Importante descoberta para a história da Missão Portuguesa no Sião



Há quase três anos, nos trabalhos de investigação conducentes à publicação de Das Partes do Sião, comemorativa dos 500 anos de relações entre Portugal e a Tailândia, eu e António Vasconcelos de Saldanha estivemos por diversas ocasiões na Igreja da Conceição, em Bangkok, na companhia do Comandante Ing Saravut Dias, o saudoso chefe daquela cristandade luso-descendente. O motivo dessas visitas prendia-se com uma representação de Nossa Senhora da Conceição. Da história da imagem pouco se sabia, pelo que foi necessário recorrer ao cruzamento de testemunhos arquivísticos de diversa proveniência para reunir elementos sobre a sua origem. Em Paris, na biblioteca das Missions Étrangères, localizei cartas de padres franceses, datadas de meados do século XIX, que aludiam à sua existência acidentada. Depois, foi pedida peritagem ao Professor Pedro Dias, que nos ofereceu valiosa informação sobre a quase certa origem goesa da mesma. Pensamos, então, tratar-se da mais antiga imagem votiva portuguesa existente na Tailândia. Porém, recentemente, fui informado de nova como importante descoberta. Datada de finais do século XVII, mercê de peritagem agora realizada por uma equipa de restauradores franceses, a imagem de Nossa Senhora que se encontra presentemente na Igreja do Rosário, em Bangkok, vem engrossar o património de memória da cristandade portuguesa do Sião. Trazida da antiga capital, Ayutthaya, destruída pelos birmaneses em 1767, foi submetida ao longo dos séculos a múltiplos restauros e pintura, dezasseis segundo a equipa de restauro. O trabalho agora realizado restituiu-a à beleza primitiva, permitindo igualmente confirmar materiais, técnicas e antiguidade.
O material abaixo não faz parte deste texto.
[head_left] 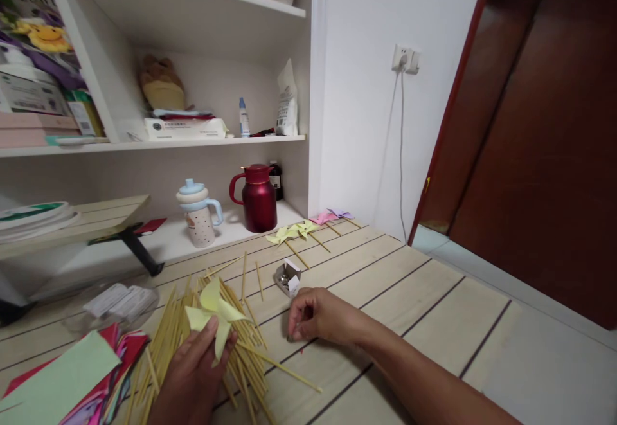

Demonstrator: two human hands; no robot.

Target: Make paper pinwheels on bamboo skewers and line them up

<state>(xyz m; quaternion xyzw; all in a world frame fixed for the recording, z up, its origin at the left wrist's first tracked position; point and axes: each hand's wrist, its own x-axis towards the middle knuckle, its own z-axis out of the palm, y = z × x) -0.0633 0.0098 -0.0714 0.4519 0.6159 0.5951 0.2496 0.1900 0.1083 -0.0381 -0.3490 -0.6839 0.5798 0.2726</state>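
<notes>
At about eight o'clock in the view, sheets of coloured paper (62, 380), green on top of red and pink, lie at the near corner of the wooden desk (434, 309). Just right of them, near seven o'clock, the left hand (193, 373) comes up from the bottom edge, its fingers (211, 328) pinching a pale yellow paper pinwheel (215, 314) whose folded blades stand up above the thumb. Under and around that hand a loose heap of thin wooden sticks (241, 341) fans over the desk, some touching the wrist and one long stick lying out toward five o'clock. Close to six o'clock the right hand (318, 316) rests on the desk, its fingers curled and pressed together at the tips on something too small to make out. Just beyond it, toward twelve o'clock from the knuckles, a small open box (288, 277) holds shiny metal pieces. Farther back, at about one o'clock from the right hand, finished yellow pinwheels (292, 232) and pink and purple ones (332, 216) lie on their sticks by the wall. Behind the desk, a red jug (258, 197) and a lidded cup (198, 214) stand on the low shelf.
</notes>
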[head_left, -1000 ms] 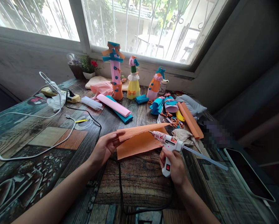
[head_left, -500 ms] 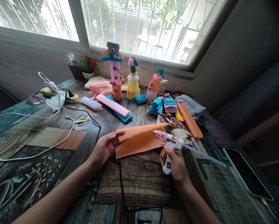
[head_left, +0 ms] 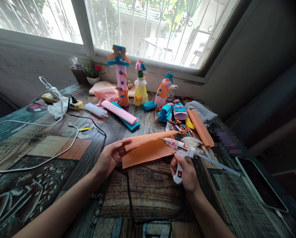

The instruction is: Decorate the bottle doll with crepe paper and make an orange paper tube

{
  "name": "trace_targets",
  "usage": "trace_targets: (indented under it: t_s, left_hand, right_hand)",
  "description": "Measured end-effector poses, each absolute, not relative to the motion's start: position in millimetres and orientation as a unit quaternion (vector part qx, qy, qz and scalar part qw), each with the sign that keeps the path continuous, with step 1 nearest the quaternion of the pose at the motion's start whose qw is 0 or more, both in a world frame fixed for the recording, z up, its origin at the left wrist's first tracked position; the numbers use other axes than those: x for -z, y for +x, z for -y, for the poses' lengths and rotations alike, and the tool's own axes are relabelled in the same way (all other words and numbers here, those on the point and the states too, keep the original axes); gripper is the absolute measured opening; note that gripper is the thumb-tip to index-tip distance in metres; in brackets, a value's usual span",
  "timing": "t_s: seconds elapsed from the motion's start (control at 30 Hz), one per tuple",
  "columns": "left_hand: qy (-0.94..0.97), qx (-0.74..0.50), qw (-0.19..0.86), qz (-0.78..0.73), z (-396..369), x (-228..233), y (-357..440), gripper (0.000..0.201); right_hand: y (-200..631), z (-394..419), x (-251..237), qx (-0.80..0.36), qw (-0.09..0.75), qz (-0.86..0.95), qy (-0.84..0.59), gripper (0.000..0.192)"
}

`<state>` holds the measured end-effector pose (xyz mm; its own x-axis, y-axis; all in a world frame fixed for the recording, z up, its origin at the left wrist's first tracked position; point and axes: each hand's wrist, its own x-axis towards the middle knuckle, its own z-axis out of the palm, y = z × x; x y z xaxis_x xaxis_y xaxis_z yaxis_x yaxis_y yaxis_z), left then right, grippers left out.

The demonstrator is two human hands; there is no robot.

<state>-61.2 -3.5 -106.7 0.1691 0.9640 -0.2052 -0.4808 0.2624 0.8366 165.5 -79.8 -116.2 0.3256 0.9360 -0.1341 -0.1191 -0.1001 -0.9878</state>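
Note:
My left hand pinches the left end of a folded sheet of orange crepe paper between thumb and fingers. The sheet's upper flap is lifted, so a gap shows between its layers. My right hand is wrapped round the handle of a white hot glue gun. Its metal nozzle points left, close to the right part of the paper; whether it touches cannot be made out. From the back of the gun a long clear glue stick sticks out to the right.
Paper-covered bottles stand by the window. Pink and orange crepe rolls, glue sticks and paper scraps lie on the table. A power strip sits left, a phone right. A black cord loops in front.
The glue gun has shifted very slightly right. The left hand and the orange paper hold nearly the same pose; the view has moved a touch.

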Motion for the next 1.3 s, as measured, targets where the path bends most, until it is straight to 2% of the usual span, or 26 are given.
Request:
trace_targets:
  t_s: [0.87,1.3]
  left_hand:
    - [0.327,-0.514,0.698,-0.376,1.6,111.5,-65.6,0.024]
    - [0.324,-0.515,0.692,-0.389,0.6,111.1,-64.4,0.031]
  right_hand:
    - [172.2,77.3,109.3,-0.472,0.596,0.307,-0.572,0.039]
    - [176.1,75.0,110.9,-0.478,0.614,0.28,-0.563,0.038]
Surge de manifesto que o interesse da imagem não se limita à sua origem portuguesa. O Menino sustenta um globo da orbe terrena, significativamente inscrevendo as regiões do Oriente sob jurisdição apostólica do Real Padroado Português do Oriente antes da intrusão da Propaganda Fide e seus vicários apostólicos. Aos restauradores e artistas, o penhor do nosso agradecimento pelo amor, extrema paciência e maestria demonstrados ao longo da demorada operação.